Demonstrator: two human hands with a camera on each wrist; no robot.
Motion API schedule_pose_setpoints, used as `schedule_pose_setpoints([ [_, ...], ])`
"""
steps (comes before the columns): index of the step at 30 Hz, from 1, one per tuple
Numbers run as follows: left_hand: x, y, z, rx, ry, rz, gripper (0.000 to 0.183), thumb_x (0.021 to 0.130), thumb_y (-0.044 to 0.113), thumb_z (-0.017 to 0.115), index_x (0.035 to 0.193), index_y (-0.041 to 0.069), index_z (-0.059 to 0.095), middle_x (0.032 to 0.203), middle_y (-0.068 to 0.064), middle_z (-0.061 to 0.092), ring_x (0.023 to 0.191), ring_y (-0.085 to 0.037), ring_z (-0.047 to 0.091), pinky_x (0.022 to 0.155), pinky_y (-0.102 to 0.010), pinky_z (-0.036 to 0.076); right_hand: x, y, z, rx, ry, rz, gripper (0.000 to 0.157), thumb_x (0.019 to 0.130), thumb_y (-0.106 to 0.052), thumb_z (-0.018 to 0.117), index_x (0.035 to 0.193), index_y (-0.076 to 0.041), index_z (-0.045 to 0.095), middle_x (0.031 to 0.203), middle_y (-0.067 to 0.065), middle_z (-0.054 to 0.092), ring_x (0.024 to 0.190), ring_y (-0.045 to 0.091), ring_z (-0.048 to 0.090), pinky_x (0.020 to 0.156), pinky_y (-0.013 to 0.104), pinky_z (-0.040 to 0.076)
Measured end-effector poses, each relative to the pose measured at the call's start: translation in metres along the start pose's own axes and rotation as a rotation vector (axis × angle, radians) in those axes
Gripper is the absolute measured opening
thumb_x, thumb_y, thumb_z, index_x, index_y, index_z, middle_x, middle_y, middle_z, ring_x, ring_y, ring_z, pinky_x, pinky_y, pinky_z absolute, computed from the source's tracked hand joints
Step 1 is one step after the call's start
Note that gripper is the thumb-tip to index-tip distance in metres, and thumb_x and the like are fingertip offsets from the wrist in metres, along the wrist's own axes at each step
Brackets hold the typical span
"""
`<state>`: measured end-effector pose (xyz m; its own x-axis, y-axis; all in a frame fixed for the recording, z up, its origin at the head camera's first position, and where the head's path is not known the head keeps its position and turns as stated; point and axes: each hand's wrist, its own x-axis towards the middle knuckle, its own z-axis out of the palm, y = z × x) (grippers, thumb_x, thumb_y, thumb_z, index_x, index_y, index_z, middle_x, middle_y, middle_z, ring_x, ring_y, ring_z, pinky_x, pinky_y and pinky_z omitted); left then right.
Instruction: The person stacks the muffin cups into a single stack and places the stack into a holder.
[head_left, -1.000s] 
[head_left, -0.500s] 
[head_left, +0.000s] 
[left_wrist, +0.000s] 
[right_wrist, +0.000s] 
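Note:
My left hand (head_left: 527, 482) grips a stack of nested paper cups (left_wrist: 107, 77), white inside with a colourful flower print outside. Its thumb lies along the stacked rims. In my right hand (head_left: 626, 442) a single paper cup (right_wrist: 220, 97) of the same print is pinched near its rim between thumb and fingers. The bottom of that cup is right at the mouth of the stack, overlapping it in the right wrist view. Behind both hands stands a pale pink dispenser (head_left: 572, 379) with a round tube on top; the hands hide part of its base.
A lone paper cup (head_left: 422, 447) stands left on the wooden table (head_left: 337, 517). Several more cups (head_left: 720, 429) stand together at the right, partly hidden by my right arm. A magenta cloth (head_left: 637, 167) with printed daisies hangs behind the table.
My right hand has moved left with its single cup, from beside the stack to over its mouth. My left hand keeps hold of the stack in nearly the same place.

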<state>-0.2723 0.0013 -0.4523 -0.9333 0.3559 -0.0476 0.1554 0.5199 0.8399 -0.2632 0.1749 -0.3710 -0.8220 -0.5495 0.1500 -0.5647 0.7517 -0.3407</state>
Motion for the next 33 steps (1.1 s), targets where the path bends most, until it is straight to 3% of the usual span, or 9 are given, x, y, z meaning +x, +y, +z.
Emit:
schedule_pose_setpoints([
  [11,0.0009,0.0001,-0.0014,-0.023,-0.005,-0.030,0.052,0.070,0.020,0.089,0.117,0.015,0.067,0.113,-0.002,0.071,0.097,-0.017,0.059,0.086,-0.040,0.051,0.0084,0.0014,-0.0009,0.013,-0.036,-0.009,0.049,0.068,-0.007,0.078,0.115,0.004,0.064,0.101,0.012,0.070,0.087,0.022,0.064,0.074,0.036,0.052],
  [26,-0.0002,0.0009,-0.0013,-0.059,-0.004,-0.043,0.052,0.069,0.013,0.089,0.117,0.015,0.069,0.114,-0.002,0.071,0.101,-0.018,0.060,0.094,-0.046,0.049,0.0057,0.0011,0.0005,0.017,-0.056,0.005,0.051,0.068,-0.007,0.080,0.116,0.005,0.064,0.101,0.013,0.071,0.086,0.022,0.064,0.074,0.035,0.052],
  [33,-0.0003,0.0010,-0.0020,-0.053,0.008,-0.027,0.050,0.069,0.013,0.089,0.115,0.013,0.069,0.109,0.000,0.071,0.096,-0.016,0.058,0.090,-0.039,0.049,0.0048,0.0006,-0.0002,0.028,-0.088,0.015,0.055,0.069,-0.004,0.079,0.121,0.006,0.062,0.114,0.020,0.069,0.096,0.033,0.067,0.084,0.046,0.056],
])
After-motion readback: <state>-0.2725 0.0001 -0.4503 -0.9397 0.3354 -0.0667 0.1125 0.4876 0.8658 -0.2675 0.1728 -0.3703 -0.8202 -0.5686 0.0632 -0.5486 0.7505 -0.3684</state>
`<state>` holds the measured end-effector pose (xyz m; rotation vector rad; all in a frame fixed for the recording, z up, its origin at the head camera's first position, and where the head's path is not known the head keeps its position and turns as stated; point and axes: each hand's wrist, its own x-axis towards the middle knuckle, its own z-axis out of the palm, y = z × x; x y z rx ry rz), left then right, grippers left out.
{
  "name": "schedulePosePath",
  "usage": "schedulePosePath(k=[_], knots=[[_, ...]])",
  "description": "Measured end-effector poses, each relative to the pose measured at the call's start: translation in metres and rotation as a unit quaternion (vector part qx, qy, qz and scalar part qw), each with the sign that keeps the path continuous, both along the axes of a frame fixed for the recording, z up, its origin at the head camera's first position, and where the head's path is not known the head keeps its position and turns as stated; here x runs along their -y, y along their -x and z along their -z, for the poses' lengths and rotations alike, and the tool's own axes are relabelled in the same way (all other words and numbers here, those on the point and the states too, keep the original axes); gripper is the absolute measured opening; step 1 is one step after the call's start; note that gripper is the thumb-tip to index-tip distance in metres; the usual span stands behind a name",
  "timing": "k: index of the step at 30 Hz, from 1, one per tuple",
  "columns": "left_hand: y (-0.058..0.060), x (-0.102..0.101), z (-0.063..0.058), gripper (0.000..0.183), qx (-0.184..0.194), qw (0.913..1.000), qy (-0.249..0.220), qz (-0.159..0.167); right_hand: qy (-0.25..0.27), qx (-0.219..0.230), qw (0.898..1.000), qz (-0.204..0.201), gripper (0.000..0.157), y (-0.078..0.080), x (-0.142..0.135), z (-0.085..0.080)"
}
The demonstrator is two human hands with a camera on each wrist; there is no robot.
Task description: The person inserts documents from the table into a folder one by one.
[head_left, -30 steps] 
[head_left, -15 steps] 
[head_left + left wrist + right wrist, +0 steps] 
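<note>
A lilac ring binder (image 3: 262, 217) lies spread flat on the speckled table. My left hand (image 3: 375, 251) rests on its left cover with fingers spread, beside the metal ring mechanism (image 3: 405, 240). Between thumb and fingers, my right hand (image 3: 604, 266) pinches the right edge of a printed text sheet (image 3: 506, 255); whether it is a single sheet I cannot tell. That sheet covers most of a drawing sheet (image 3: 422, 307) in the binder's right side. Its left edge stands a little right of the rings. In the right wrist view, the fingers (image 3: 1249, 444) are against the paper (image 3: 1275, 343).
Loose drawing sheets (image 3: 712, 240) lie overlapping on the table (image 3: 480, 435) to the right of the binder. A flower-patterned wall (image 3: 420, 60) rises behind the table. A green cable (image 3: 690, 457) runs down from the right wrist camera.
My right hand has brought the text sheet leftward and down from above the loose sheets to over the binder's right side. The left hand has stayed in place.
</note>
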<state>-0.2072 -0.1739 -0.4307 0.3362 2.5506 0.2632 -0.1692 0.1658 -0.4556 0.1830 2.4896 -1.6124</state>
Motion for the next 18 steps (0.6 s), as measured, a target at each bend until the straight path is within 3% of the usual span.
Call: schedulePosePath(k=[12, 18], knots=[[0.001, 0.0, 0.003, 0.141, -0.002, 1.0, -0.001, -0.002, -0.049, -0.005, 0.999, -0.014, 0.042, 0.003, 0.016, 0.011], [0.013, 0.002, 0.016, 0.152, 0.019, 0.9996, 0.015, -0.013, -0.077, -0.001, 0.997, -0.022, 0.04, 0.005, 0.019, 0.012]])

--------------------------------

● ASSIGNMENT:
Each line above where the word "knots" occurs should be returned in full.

● OUTPUT OF THE EXERCISE:
  "usage": "schedulePosePath(k=[_], knots=[[_, ...]])",
Call: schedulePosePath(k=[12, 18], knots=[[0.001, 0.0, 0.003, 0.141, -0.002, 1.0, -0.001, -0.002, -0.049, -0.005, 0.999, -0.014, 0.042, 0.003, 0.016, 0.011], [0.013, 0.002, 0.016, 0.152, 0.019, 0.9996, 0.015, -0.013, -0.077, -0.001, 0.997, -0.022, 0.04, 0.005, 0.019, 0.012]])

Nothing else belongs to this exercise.